Melania Trump is intelligent than many think
One wonders: What advice would you give Melania Trump as the First Lady of the United States? And I'm sure she will do well. Any immigrant who starts working as a teenager and successfully survives in the US is smart.
According to her records, she speaks five languages, but many people, especially those who hate the Trumps, do not consider her smart. Like her husband, who will undoubtedly do things differently in Congress, Melania will bring a fresh air to the White House. She is a beautiful woman, in the distance, and if she has undergone cosmetic surgery in the past, she is something that she no longer needs. She, too, should dress somewhat casually and avoid outfits that bulge her figure. Her slim silhouette will shine with any simple dress or combination.
When she has ever been asked what she would like to look like as a first lady, the first lady has replied that she would like to be her like Betty Ford or Jackie Kennedy. In fact, her Melania has a touch of glamor and she could emulate Jackie Kennedy. She will do no harm to introduce some fresh air into a White House where, for most of the last three decades, she has ruled the bourgeois atmosphere of the Bushes and the Clintons, and the politically correctness of the Obamas.
Trump, a gentleman?
In the style of a football coach, Donald Trump wears the buttons on his jacket unbuttoned. His takeover showed that the same is true of his coat. This also highlights that he wears his shiny monochrome ties several inches below his waist. Can a man who dresses like this be considered a gentleman? Would they accept you as a member of one of his clubs?
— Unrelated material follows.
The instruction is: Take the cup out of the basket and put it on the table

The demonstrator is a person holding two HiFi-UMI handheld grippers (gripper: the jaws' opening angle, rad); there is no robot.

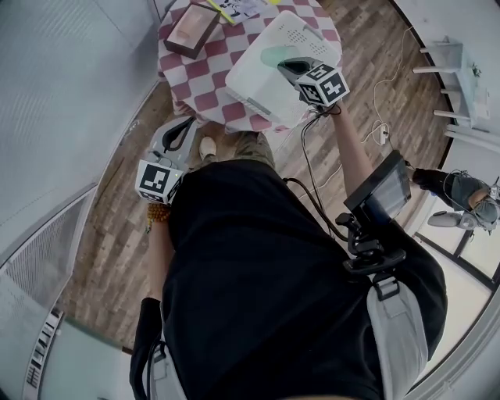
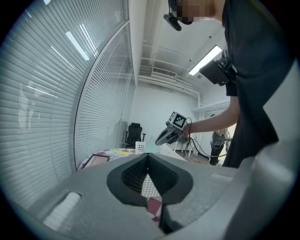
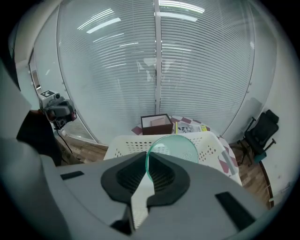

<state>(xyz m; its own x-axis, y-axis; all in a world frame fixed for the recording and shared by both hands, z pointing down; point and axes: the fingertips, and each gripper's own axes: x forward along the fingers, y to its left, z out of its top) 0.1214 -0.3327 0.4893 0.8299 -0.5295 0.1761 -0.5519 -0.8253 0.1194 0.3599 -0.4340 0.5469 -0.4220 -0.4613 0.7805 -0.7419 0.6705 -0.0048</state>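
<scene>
A translucent green cup point(image 3: 174, 147) is pinched by its rim in my right gripper point(image 3: 147, 158), which is shut on it. The cup hangs over the white perforated basket point(image 3: 212, 140). From the head view, the right gripper point(image 1: 291, 67) holds the cup point(image 1: 273, 56) above the basket point(image 1: 254, 90), which stands on the red-and-white checkered table point(image 1: 201, 87). My left gripper point(image 1: 181, 134) hangs low beside the person's left hip, off the table's near edge. Its jaws point(image 2: 148, 157) meet at the tips with nothing between them.
A brown box point(image 1: 192, 30) and some papers point(image 1: 234, 9) lie on the far part of the table. Glass walls with blinds run along the left. A black office chair point(image 2: 134, 134) stands behind the table, and a cable trails over the wooden floor.
</scene>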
President Trump wears the buttons on his coat unbuttoned because he needs flexibility to gesture with his arms, something he does permanently like a mechanical puppet, while he sticks out his thumb and index finger. As if reading a teleprompter, he moves his arms from left to right as he expresses himself, his voice cracking, with the colloquial jargon that has defined his electoral victory. More than any other president or politician before him, Trump has reduced political language to his lowest common denominator, which is not exactly the image of a gentleman.
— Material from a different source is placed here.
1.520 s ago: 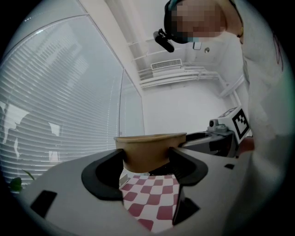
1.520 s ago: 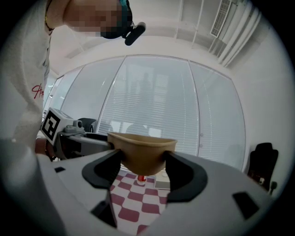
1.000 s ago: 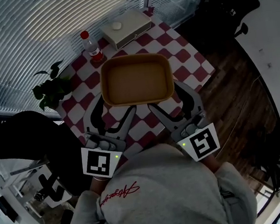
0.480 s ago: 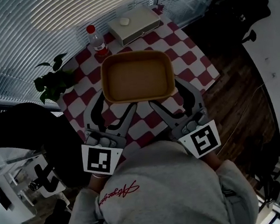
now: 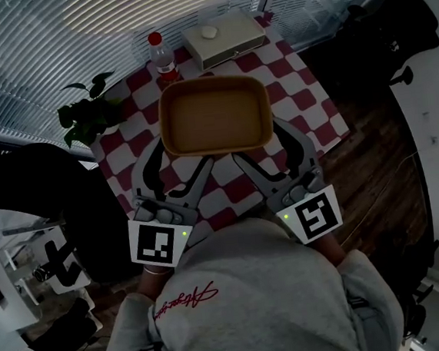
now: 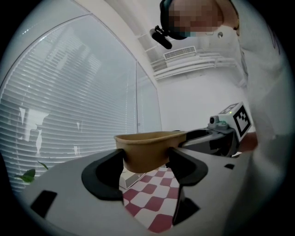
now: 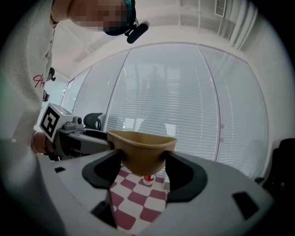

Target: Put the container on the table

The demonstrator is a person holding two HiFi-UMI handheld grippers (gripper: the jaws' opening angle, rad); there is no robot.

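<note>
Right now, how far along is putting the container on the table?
Done: the container is picked up, with the left gripper and right gripper each shut on a near corner. In hand: it hangs in the air over the checkered table. Left: set it down there and open both jaws.

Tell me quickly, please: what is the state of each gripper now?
Left gripper: closed, holding the left side of the container.
Right gripper: closed, holding the right side of the same container.
</note>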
But Trump doesn't want to have the image of a gentleman. He has deliberately decided to rub shoulders with the working classes. So his appearance, like that of a soccer coach, is a sign that he connects with the common people, which frees him from the need to button the buttons to give an appearance of formality and superiority. Trump's fluorescent red and blue ties - unusually long, pinless, loosened, and knotted in a tetrahedron - are a sign of rebellion against official style.
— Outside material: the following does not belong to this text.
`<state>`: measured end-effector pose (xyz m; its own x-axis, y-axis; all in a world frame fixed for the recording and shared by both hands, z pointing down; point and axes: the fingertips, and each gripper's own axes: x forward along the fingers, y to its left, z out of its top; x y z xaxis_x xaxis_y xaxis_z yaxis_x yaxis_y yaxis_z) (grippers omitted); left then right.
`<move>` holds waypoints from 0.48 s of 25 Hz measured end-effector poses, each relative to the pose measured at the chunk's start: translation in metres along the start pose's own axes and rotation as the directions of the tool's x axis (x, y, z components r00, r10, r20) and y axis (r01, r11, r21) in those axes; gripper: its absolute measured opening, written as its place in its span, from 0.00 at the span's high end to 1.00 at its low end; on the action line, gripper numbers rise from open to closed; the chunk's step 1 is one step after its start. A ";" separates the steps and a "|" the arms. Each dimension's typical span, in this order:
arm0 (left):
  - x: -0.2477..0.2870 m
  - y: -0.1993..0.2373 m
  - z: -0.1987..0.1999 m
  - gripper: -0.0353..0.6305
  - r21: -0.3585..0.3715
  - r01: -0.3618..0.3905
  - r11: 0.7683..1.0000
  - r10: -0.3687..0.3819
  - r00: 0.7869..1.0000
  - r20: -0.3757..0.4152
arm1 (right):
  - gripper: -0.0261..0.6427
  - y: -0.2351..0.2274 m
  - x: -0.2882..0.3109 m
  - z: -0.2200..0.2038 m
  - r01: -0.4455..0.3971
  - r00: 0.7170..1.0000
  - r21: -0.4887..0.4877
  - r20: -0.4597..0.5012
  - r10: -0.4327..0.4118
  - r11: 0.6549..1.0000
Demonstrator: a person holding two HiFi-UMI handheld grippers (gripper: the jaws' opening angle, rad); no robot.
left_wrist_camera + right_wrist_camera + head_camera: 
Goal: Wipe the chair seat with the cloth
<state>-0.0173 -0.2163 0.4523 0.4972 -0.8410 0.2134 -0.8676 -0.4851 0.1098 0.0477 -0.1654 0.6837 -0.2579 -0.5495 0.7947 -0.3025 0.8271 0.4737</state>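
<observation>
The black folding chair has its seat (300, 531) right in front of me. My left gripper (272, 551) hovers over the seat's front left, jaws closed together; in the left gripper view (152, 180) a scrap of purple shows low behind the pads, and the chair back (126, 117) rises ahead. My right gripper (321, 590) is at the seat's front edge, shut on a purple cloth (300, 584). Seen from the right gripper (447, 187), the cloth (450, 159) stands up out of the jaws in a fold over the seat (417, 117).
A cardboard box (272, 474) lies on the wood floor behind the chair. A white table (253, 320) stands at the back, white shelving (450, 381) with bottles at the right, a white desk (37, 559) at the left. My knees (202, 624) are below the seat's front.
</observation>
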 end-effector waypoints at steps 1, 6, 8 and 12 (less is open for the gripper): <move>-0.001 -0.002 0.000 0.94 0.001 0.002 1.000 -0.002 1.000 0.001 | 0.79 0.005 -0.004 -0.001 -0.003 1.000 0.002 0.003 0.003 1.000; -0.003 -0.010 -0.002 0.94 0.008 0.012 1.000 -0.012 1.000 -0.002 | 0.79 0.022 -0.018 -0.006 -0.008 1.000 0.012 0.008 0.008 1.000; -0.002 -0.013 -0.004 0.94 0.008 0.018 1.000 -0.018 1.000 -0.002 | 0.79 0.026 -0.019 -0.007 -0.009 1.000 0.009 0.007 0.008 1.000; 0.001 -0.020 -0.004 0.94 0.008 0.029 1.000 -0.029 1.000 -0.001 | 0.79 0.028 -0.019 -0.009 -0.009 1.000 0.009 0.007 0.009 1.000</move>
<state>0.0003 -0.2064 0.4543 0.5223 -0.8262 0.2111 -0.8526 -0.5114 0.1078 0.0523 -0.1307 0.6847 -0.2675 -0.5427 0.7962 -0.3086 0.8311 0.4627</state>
All of these subtle deviations from the norm are attractive visual cues to a new generation of voters, crying out for a change from the rigidity and condescension with which politicians have traditionally addressed public opinion. I wonder if these are all carefully planned moves by Trump. If so, we are before the modern Machiavelli.
I would invite Trump to any of my clubs, since none of them are exclusive. I have always liked that the members are different, and not one-dimensional. Trump would be much more interesting on average than the other members, and he would bring a lot of joviality and absurd situations, I hope, to the club. The days when clubs were made up of an intimate network of old shoe shine are long gone, and today they are limited to the oldest corners of historic metropolises. I adore them, but they are disappearing.
I would give Trump a hairnet. It won't take long for him to realize that, as president of the United States, he will have less and less time to care for his bulging hair. A hairnet would maximize efforts to maintain his hairstyle. It would include a photograph of Ena Sharples in the British series Coronation Street as a sample of how to put it on.